From the Edwardian period onwards solid rows of joined up changing rooms began to be built by local authorities. These tend to be called chalets but the term can be a bit misleading because, depending on the location, individual huts can also be given this name. As long as they fit the description of single rooms by the seaside I have included them in my survey whether they’re built of wood, brick or concrete.
Q. Is it traditional to paint beach huts using really bright colours? A. There is definitely evidence that bathing machines were painted, often using more than one colour and even in stripes. For example, the bright red and yellow vertical stripes of the bathing machine restored by the Langham Hotel at Eastbourne in East Sussex are based on paint scrapings of the original colour scheme. Beach huts followed in this tradition and owners have always personalised their seaside residences by using different colours and their own choice of decoration. In some places where there were hundreds and hundreds of huts the colour was also a good way of identifying which hut was yours!
Q. Where are your favourite beach huts? A. As you might expect, I have lots of favourites for different reasons. The 1950s huts with pagoda-style roofs in Lincolnshire are unique and were a wonderful surprise the first time I saw them. The huts on stilts at Wells-next-the-Sea in Norfolk are quirky and colourful; they look really picturesque against the backdrop of a pine forest too. At Felixstowe in Suffolk, the tiers of huts are painted in pastel shades of blue, green and yellow and there is always something to see on the horizon. These huts look out over a busy shipping lane with some of the world’s largest container vessels coming in and out of the ports at Felixstowe and Harwich. I also love the rows of chalets at Deauville in Normandy, France, which are all named after Hollywood movie stars.

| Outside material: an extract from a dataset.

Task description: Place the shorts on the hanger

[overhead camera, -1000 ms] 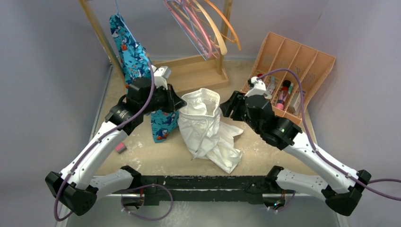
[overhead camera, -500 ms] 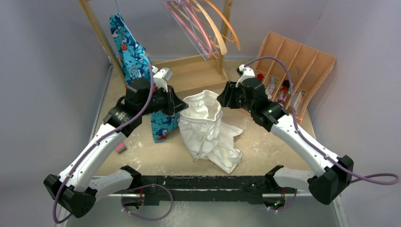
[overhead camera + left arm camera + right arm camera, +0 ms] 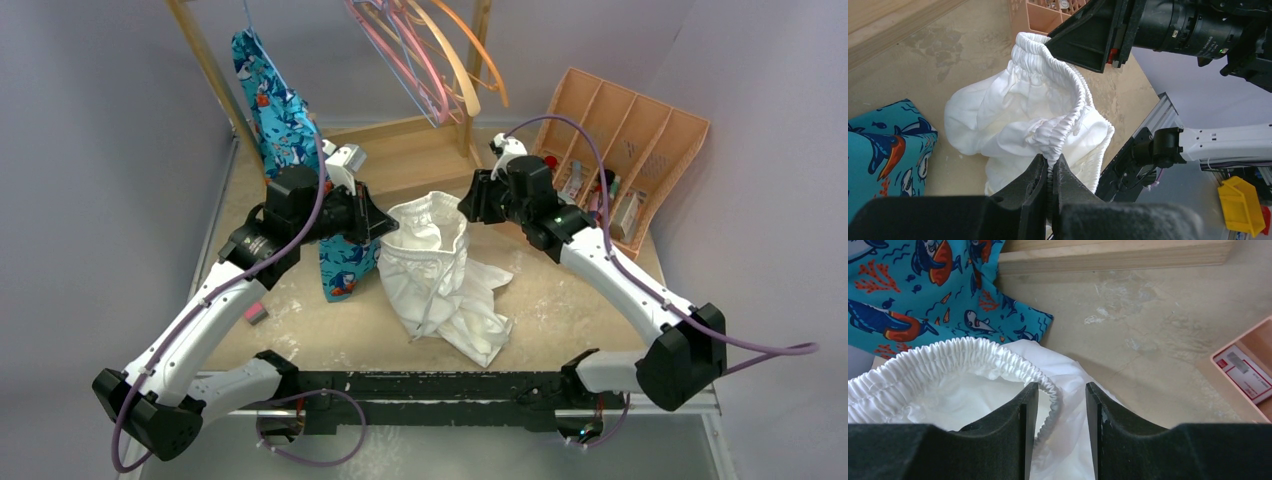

Q. Why don’t all beaches have them? A. That’s a good question. It’s certainly true that more places had beach huts in the 1950s than they do now but I think it depends a lot on geography and the period at which any given resort was developed; also probably the type of people who chose to go there. As foreign holidays became increasingly popular some resorts lost their beach huts because there wasn’t a big enough market for them. Unfortunately, because planning policies have changed in the meantime and coastlines have continued to erode it isn’t necessarily possible to put these lost huts back - even if people might now queue up to use them!